My only hope is that on this anniversary, like so many other grim anniversaries (like the 2500 dead milestone, or the one and two year anniversaries), that someone will finally start thinking about the brave men and women in uniform that are over there fighting this war, the families they have left behind here in the States, and seriously develop a plan to hand over Iraq to its own people in a responsible and nonviolent way so we can being our troops home to the loved ones they more then deserve to be with. My concern reaches past our troops and to the millions of Iraqis dying or living in fear in sectarian violence and their horrid quality of life that hasn’t seemed to have improved since the invasion, and the thousands killed in raids and airstrikes in the past three years; all of this while both parties of government back home seem to hold firm to the status quo and are either too engaged with the current Administration to propose change or too afraid of it.
Regardless, a good look back shows us how different where we are today is from where we were told we would be.
[ Old Forecasts Come Back to Haunt Bush ]
Source: The Washington Post
You can trust that I’m only the type to republish releases from political offices if I really think they warrant consumption, and this one does. Senator Diane Feinstein of California has released a statement from her office that outlines new legislation that she’s trying to push through the legislature to take real aggressive action to curb the very very real threat of global warming and climate change while similarly keeping the economy strong and providing safeguards for keeping the economy moving and keeping the potential threat down to business that business leaders and anti-environmental conservatives routinely claim that any environmental action is.

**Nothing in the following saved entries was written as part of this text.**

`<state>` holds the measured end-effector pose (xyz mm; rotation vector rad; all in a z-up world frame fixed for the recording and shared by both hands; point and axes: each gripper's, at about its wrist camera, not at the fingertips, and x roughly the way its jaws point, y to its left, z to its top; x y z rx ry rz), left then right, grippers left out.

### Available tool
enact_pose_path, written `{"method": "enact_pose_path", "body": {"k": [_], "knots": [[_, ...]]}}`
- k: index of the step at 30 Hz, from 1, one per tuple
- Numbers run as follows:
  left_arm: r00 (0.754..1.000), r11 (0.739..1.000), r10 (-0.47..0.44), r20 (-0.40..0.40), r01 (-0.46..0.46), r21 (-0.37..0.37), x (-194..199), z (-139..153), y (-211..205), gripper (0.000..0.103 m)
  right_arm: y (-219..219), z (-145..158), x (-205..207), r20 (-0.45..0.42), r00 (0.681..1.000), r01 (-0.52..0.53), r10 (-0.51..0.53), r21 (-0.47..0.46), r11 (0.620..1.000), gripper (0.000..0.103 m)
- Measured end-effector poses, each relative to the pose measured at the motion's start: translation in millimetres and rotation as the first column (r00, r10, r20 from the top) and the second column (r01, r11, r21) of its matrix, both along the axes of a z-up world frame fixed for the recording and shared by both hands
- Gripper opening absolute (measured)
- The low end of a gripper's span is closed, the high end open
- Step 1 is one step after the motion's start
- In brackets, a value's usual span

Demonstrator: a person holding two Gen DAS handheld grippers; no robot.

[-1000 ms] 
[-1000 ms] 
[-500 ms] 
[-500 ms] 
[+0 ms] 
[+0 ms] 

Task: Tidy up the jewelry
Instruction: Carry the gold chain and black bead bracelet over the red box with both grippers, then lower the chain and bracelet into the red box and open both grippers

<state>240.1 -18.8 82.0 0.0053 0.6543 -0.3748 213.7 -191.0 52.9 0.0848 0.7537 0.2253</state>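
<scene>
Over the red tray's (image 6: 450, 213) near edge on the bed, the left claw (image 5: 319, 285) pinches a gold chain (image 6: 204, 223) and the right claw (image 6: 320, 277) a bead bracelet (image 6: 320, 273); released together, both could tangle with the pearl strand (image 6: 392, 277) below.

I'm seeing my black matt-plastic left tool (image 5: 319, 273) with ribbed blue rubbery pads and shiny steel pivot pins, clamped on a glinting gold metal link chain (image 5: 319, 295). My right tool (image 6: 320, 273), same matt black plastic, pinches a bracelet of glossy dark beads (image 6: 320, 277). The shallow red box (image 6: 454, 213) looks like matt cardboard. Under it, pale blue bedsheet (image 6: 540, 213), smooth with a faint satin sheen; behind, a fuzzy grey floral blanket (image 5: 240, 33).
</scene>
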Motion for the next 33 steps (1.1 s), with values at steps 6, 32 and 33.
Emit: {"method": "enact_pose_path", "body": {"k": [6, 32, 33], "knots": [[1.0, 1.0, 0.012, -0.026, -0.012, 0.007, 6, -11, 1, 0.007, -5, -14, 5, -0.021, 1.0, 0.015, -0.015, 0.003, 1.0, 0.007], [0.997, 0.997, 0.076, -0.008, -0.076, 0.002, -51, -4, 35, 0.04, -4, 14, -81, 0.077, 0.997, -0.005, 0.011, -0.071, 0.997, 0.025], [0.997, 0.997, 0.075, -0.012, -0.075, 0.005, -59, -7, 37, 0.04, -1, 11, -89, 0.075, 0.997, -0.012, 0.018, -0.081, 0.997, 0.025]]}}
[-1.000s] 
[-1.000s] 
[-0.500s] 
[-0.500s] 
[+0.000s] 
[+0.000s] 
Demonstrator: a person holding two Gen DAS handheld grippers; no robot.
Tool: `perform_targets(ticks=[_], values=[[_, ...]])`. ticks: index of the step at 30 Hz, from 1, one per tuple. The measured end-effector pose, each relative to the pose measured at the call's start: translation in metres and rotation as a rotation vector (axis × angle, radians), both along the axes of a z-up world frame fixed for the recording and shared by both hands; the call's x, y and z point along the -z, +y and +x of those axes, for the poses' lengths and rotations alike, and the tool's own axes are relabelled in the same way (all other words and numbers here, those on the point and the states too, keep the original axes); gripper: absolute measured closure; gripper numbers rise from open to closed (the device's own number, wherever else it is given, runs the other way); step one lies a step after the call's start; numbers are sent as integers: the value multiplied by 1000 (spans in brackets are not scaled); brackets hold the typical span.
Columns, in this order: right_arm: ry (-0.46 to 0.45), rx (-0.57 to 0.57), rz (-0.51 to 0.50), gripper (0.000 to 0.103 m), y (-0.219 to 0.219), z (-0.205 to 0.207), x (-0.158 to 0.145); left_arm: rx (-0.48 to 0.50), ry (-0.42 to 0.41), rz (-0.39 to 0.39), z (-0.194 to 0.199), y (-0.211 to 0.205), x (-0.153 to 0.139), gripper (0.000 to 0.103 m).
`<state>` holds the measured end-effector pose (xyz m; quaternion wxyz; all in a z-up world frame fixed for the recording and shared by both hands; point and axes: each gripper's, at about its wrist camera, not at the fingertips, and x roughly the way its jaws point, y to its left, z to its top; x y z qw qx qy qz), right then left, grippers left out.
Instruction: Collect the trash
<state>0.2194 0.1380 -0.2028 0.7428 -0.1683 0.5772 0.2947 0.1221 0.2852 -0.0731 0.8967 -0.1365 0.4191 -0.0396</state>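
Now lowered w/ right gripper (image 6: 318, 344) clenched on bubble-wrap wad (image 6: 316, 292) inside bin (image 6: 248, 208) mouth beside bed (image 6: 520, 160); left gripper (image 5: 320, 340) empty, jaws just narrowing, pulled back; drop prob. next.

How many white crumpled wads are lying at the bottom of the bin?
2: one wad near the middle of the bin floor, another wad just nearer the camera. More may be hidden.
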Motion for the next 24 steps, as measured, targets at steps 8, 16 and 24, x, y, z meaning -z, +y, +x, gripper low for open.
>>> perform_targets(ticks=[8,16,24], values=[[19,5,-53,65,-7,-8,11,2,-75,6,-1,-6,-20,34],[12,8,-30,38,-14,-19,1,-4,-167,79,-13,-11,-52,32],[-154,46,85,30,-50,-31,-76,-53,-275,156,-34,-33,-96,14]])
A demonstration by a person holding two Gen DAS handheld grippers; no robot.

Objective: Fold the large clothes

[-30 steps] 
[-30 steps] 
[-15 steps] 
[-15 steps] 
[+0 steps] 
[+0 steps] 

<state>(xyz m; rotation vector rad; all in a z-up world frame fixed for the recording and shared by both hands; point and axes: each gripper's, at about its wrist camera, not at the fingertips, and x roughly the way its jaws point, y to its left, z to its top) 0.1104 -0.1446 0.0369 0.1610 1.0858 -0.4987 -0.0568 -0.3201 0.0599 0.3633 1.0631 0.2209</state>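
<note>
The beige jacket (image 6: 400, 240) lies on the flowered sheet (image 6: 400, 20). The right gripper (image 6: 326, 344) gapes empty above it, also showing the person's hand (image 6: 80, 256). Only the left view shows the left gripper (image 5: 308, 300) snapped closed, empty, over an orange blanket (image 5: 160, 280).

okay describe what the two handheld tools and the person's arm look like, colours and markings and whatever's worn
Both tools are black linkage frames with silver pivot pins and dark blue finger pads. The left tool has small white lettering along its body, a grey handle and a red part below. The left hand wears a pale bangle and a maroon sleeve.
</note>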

Seriously; these are the folks who think that cleaning up the air we breathe and the water we drink is going to tank the economy, and that instad polluting our waterways and decimating the EPA is the only way to encourage economic growth. People like our favorite felon Tom DeLay, for example, who called the EPA a “gestapo,” and only ran for office because he was tired of the government telling him that the chemicals he was using as the owner of a pesticide company were actually harmful to the children who crawled on the floors he sprayed. Heaven forbid. But I’m moving off point.
Senator Feinstein has drafted legislation that very well could be the first real steps that the United States has taken domestically towards cleaning itself up as the largest polluter on the planet, and protecting our economy at the same time. If her proposal is taken seriously and agreed upon, it could be the necessary beacon for other world powers like China and India, both of whom are serious polluters in their own right, that could show them that it’s very very possible to protect our planet for future generations, to not kill off thousands of unique species of plants and animals that bring our planet diversity, and to improve the quality of life for all the people on the planet, without impaling your economy and economic growth on a spire of regulations and laws. Here’s wishing Senator Feinstein luck on her proposal. We’ll definitely support her.
[ Senator Feinstein Outlines New Legislation to Curb Global Warming, Keep Economy Strong ]
Source: TruthOut.org (courtesy of the Office of Senator Feinstein)
March 20, 2006
A brilliant article in the US News and World Report poses an interesting question. If the current administraton thinks it’s perfectly okay to spy on American citizens without a court order and without due process or even probable cause, and refuses to even consider the illegality of its circumventing the checks and balances designed specifically to avoid these kinds of problems, where will it stop? If the Administration believes that it’s all in the interest of “fighting terror” or “defending the homeland,” what’s next? Intrusions to our telephone calls are already going on, and Congressional Republicans, apologists to the last, are drafting legislation that would get the President out of the hot water he’s in and make his warrantless wiretapping program legal. So where do we go from here? Physical searches?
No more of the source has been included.